> What is being asked
Could you write out exactly, and only, the lines from the one containing "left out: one" through the last line of the data, leaving out all pictures?

> Given material

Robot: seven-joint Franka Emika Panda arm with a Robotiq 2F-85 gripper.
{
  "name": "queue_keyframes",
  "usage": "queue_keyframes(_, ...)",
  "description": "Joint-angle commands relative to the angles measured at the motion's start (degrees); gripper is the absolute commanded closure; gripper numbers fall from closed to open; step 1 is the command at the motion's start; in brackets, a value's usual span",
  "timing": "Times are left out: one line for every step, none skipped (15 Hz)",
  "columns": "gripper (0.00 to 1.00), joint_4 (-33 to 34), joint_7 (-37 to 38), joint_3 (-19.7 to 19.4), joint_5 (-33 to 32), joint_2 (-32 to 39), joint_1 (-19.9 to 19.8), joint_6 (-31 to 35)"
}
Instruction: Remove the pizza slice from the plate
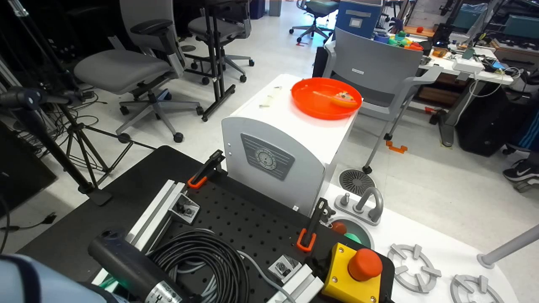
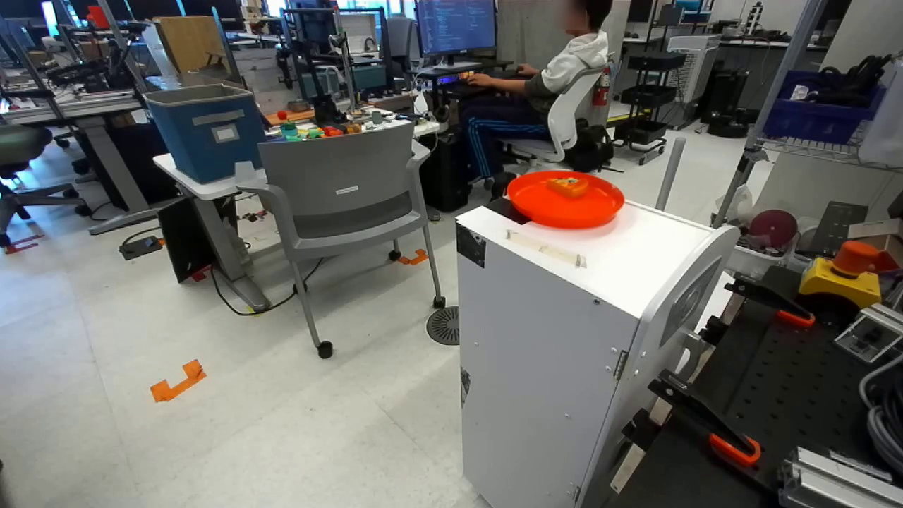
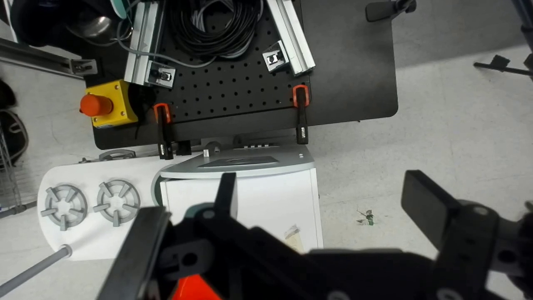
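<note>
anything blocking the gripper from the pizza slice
Both exterior views show nothing covering the pizza slice; the raised rim of the orange plate surrounds it. The full path from the gripper isn't shown.

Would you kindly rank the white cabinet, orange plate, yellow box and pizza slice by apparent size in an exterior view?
Largest: white cabinet
Then: orange plate, yellow box; too alike to rank, the box nearer the camera
Smallest: pizza slice

Pizza slice [image 2: 568,186] on orange plate [image 2: 564,211]
</note>
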Motion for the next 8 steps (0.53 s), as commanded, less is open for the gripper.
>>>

> Your response
  "timing": "Times are left out: one line for every step, none skipped (15 Hz)",
  "columns": "gripper (0.00 to 1.00), joint_4 (-33 to 34), joint_7 (-37 to 38), joint_3 (-19.7 to 19.4), joint_5 (-33 to 32), joint_2 (-32 to 39), joint_1 (-19.9 to 19.8), joint_6 (-31 to 35)"
}
Instruction: Remove the pizza slice from the plate
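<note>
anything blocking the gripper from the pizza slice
Both exterior views show nothing covering the pizza slice; the raised rim of the orange plate surrounds it. The full path from the gripper isn't shown.

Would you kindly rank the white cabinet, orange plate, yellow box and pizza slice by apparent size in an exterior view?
Largest: white cabinet
Then: orange plate, yellow box; too alike to rank, the box nearer the camera
Smallest: pizza slice

Pizza slice [image 2: 568,186] on orange plate [image 2: 564,211]
</note>
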Motion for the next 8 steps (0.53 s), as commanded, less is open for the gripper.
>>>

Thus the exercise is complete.